Through The Olive Trees- Abbas Kiarostami Review

Kiarostami (the real one) is playing a cruel, beautiful joke on his audience. We are rooting for Hossein, despite his arrogance. We want the fiction to win. We want the poor boy to get the girl. But the film refuses to give us the easy satisfaction of a Hollywood romance. The final seven minutes of Through the Olive Trees are arguably the most perfect sequence in Kiarostami’s career. After production wraps, Hossein is told that Tahereh has left the set and is walking home, carrying a heavy bag of plaster.

Kiarostami, ever the trickster, refused to answer. But the beauty lies in the ambiguity. The final shot is shot from the director’s camera position—the camera that was filming the movie-within-the-movie. That means we are not seeing reality; we are seeing the footage of the fictional film. In other words, the happy ending (if it is happy) isn't "real life" for Hossein and Tahereh; it is a take that the director can choose to use in his film. Through the olive trees- Abbas Kiarostami

The camera holds. The screen goes black. For thirty years, critics have debated what happens in that final shot. Does she agree to marry him? Is the "slow run" a tacit acceptance? Or is she simply running away from an annoying man? Kiarostami (the real one) is playing a cruel,

The most revealing scene occurs during the rehearsal of the "carrying the wife" sequence. The director needs Tahereh to look at Hossein with "loving eyes" as he carries her over the stream. But Tahereh, in real life, refuses to even look at Hossein. The director tries to coax her, then demands, then finally gives up. He tells the actors to simply go through the motions. Kiarostami seems to be asking: Can you fake love? If you perform the actions of love enough times, does love emerge? Or is the performance a lie that reveals a deeper truth? We want the poor boy to get the girl

What follows is a static, long shot filmed from the director's camera position. We see an impossibly green hillside, a winding dirt path, and two tiny figures: Tahereh walking ahead, Hossein running to catch up. He reaches her. They walk together. He gesticulates, pleading. She ignores him.
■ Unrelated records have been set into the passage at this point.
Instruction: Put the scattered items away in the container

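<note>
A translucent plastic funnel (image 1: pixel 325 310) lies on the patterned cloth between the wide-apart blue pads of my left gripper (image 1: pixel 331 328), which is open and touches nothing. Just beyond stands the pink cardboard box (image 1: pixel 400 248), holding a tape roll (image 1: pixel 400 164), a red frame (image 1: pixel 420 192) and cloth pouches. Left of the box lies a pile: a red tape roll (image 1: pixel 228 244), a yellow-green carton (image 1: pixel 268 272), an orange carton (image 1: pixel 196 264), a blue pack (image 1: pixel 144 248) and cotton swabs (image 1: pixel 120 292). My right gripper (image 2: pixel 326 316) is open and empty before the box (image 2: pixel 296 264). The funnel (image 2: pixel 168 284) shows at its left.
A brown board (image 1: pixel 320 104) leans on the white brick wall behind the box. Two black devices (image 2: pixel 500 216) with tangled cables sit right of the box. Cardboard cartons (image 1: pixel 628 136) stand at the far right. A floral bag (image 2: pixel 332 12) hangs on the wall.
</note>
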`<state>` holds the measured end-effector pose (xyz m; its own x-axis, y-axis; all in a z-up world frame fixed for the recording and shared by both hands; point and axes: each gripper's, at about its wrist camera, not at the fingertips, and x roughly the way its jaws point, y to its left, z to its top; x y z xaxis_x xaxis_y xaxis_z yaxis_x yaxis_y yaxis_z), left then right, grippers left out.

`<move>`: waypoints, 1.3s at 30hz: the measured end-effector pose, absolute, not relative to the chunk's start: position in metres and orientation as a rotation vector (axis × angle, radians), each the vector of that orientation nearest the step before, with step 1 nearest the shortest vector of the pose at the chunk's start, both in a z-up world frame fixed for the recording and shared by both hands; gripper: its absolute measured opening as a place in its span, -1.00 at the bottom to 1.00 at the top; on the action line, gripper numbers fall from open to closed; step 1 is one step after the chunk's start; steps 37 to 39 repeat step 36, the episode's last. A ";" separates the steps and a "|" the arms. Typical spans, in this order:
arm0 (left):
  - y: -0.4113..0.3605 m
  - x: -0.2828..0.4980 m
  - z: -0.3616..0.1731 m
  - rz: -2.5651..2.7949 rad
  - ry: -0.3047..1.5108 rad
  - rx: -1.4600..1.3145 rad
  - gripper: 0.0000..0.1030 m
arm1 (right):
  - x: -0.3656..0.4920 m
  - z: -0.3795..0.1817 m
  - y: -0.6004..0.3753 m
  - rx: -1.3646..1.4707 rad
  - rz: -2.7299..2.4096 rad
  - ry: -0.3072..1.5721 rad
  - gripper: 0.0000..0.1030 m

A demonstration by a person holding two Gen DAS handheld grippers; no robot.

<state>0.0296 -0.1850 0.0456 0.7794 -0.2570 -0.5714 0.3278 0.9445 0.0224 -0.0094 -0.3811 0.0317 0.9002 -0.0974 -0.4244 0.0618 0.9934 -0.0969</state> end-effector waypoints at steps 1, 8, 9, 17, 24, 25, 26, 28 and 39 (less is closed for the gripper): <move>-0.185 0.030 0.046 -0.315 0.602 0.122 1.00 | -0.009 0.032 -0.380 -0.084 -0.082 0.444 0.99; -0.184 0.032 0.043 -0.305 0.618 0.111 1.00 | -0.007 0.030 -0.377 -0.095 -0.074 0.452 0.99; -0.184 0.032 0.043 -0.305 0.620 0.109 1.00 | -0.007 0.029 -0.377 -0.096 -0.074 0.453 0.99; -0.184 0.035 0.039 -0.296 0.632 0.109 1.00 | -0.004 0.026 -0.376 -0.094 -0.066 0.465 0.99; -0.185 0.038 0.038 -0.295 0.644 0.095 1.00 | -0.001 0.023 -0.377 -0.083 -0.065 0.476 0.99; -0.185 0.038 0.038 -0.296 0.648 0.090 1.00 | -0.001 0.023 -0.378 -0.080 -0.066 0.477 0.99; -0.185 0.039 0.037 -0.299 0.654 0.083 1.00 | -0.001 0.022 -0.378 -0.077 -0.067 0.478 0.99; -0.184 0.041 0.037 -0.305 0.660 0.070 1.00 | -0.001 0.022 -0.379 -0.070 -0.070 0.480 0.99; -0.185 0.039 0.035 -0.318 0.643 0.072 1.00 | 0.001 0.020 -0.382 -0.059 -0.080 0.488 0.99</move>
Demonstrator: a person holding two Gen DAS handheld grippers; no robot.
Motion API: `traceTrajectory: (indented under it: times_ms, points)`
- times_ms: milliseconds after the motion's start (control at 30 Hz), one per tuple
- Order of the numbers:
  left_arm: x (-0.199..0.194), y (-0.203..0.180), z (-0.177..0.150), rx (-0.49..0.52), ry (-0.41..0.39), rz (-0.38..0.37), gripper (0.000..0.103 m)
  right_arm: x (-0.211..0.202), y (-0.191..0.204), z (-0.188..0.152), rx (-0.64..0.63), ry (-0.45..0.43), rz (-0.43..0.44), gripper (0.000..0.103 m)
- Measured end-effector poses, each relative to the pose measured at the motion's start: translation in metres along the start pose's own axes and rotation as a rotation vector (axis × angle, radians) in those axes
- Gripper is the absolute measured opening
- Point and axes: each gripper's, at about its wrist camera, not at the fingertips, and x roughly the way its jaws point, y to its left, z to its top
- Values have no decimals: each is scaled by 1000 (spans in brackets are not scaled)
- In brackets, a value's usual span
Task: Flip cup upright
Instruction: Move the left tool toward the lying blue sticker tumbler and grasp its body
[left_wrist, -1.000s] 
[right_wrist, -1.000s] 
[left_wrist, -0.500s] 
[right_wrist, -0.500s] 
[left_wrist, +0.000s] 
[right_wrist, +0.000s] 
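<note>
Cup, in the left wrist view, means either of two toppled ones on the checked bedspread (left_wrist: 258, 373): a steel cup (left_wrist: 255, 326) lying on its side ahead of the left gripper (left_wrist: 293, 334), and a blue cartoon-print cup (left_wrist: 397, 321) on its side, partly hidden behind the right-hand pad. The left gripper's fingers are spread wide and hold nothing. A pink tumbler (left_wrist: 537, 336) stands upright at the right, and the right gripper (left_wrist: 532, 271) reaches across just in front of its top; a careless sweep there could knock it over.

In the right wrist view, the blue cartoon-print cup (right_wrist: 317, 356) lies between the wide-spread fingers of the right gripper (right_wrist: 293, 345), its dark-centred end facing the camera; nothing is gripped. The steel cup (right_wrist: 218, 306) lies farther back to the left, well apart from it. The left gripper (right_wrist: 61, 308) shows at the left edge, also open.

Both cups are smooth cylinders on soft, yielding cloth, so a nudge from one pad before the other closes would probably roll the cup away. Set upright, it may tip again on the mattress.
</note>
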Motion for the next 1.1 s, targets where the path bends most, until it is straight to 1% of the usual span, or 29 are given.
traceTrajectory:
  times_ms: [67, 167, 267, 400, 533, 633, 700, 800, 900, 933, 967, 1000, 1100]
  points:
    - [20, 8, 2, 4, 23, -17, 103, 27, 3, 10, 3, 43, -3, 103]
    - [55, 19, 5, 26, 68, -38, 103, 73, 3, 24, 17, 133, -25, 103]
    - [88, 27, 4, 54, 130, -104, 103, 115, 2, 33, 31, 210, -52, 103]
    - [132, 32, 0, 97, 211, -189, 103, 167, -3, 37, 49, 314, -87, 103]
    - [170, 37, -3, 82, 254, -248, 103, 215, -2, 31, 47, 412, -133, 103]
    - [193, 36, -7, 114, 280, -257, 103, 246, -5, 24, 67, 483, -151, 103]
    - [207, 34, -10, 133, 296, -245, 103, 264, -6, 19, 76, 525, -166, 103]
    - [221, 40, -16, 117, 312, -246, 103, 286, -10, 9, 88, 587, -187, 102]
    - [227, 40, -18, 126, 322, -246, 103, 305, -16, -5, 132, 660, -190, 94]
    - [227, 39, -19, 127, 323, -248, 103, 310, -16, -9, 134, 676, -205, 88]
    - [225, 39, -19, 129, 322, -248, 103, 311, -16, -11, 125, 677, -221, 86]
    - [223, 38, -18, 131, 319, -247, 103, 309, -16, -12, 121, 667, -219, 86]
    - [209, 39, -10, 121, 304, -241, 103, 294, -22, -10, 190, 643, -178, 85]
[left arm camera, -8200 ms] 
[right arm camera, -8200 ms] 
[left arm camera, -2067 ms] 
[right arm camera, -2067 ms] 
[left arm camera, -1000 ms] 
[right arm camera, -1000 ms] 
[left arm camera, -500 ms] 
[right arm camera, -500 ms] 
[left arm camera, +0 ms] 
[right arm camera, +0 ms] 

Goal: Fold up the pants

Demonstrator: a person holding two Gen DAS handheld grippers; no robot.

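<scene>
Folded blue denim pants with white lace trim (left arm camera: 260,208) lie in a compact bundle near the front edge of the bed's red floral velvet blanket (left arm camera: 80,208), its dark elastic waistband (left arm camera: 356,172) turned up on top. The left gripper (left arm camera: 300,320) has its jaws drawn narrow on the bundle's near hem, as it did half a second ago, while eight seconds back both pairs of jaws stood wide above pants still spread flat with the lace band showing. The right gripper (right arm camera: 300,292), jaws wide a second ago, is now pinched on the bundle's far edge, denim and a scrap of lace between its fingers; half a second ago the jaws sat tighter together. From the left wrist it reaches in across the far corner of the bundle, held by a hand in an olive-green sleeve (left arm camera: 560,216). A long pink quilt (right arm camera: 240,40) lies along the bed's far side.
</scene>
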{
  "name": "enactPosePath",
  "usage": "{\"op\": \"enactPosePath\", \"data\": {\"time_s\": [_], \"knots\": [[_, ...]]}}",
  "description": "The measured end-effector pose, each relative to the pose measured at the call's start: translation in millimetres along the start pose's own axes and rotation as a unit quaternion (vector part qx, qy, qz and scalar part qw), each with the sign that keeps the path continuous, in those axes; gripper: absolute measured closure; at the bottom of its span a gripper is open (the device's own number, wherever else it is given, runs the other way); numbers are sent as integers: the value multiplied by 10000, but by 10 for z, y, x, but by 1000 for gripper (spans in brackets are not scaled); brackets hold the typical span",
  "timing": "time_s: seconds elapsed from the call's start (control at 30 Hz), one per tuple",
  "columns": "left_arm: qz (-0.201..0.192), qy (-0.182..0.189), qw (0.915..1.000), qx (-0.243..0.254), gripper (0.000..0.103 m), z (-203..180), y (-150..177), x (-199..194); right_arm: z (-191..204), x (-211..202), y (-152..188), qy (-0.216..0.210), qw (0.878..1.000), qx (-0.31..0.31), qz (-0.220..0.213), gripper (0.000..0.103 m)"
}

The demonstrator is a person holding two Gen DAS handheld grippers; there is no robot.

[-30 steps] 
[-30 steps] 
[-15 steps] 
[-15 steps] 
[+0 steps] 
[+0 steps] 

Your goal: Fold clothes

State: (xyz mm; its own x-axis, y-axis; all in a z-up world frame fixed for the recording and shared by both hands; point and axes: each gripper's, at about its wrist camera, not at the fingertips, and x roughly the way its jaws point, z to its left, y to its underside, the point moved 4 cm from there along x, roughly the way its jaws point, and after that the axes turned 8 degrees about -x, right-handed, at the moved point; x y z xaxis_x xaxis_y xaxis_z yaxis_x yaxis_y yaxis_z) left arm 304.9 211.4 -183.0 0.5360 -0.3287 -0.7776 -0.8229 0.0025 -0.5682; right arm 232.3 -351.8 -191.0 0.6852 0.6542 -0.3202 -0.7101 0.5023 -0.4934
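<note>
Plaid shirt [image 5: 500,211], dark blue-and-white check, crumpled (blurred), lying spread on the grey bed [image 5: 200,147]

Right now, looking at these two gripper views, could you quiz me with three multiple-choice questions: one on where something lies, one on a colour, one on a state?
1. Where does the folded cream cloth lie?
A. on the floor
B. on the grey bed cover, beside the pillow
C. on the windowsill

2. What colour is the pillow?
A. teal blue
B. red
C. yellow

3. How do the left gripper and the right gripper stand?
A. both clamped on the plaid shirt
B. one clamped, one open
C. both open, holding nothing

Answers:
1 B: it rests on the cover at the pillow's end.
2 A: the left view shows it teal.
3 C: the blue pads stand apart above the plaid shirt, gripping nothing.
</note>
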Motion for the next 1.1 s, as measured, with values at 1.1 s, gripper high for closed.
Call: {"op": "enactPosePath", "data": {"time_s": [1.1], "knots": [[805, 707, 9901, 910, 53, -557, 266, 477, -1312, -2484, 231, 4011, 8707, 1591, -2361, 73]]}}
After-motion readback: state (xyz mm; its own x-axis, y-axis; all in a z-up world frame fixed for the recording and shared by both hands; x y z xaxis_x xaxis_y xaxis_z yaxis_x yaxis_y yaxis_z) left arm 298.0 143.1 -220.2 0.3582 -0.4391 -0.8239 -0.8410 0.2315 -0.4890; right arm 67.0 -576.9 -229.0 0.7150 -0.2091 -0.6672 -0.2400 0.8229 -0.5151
Kiarostami (the real one) is playing a cruel, beautiful joke on his audience. We are rooting for Hossein, despite his arrogance. We want the fiction to win. We want the poor boy to get the girl. But the film refuses to give us the easy satisfaction of a Hollywood romance. The final seven minutes of Through the Olive Trees are arguably the most perfect sequence in Kiarostami’s career. After production wraps, Hossein is told that Tahereh has left the set and is walking home, carrying a heavy bag of plaster.

Kiarostami, ever the trickster, refused to answer. But the beauty lies in the ambiguity. The final shot is shot from the director’s camera position—the camera that was filming the movie-within-the-movie. That means we are not seeing reality; we are seeing the footage of the fictional film. In other words, the happy ending (if it is happy) isn't "real life" for Hossein and Tahereh; it is a take that the director can choose to use in his film.

The camera holds. The screen goes black. For thirty years, critics have debated what happens in that final shot. Does she agree to marry him? Is the "slow run" a tacit acceptance? Or is she simply running away from an annoying man?

The most revealing scene occurs during the rehearsal of the "carrying the wife" sequence. The director needs Tahereh to look at Hossein with "loving eyes" as he carries her over the stream. But Tahereh, in real life, refuses to even look at Hossein. The director tries to coax her, then demands, then finally gives up. He tells the actors to simply go through the motions. Kiarostami seems to be asking: Can you fake love? If you perform the actions of love enough times, does love emerge? Or is the performance a lie that reveals a deeper truth?

What follows is a static, long shot filmed from the director's camera position. We see an impossibly green hillside, a winding dirt path, and two tiny figures: Tahereh walking ahead, Hossein running to catch up. He reaches her. They walk together. He gesticulates, pleading. She ignores him.